More than 150 members of the Tate staff will go on strike from 26 November to 2 December, The Guardian has reported. The action comes after the Public and Commercial Services Union (PCS – one of three unions that represents the staff at the gallery) organised a ballot, in which 98 percent of members voted in favour of striking on a turnout of more than 87 percent.
Workers across all Tate galleries were offered a salary increase of between two percent and three percent, a raise PCS has called ‘insulting’. A survey conducted by the union earlier this year found that 72.2 percent of their members working at Tate Galleries said their current salaries were not enough to meet basic living costs.
‘With many Tate directors receiving six-figure pay packages and five-figure bonuses while staff are condemned to in-work poverty, it is no wonder we have seen such an overwhelming vote for strike action’, said PCS general secretary Fran Heathcote. The Tate’s Board of Trustees’ annual report for 2024–25 shows that the institution director’s, Maria Balshaw’s, banded remuneration of £220,000–225,000 is 6.5 times the median remuneration of the workforce.

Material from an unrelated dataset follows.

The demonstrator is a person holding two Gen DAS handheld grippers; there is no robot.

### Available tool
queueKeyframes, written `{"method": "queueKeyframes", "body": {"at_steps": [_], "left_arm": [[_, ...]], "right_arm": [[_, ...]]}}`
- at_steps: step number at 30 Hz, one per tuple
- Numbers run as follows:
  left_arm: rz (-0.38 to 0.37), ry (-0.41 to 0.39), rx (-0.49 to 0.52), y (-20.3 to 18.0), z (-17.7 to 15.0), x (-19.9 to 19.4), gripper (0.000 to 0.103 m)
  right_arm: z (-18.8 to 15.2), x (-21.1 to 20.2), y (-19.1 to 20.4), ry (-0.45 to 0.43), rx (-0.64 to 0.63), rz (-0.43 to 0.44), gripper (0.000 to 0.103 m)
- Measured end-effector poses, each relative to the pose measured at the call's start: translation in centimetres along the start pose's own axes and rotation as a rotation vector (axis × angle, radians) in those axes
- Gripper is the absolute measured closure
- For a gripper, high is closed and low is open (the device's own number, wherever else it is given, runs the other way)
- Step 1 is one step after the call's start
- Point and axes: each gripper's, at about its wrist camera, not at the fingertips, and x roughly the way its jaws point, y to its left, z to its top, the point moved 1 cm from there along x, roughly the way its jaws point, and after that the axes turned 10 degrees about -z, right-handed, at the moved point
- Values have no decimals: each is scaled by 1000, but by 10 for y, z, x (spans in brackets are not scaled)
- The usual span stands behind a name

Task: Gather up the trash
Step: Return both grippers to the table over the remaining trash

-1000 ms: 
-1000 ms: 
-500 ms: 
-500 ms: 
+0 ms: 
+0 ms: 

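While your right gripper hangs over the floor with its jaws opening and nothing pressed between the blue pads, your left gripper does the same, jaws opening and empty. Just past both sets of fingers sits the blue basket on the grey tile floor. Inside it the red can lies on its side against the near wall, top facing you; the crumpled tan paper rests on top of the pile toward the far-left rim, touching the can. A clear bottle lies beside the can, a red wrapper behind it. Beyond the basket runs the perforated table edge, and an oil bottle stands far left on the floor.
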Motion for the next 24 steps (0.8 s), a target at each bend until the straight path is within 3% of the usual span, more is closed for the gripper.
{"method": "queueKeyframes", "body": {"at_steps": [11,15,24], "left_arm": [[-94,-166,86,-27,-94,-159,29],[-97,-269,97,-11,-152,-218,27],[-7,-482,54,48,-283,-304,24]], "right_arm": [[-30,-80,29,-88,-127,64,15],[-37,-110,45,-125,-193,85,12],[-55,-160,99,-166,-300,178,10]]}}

A Tate spokesperson said, via The Guardian, that ‘Tate has made careful savings this year in order to invest in staff pay and still achieve a balanced budget. This includes a three percent salary increase for most roles – including all employees on the lowest three pay bands – while directors are taking a zero percent increase to help balance the overall costs. It is only by creating and maintaining a sustainable financial model that we can continue to invest in our staff in the long term.’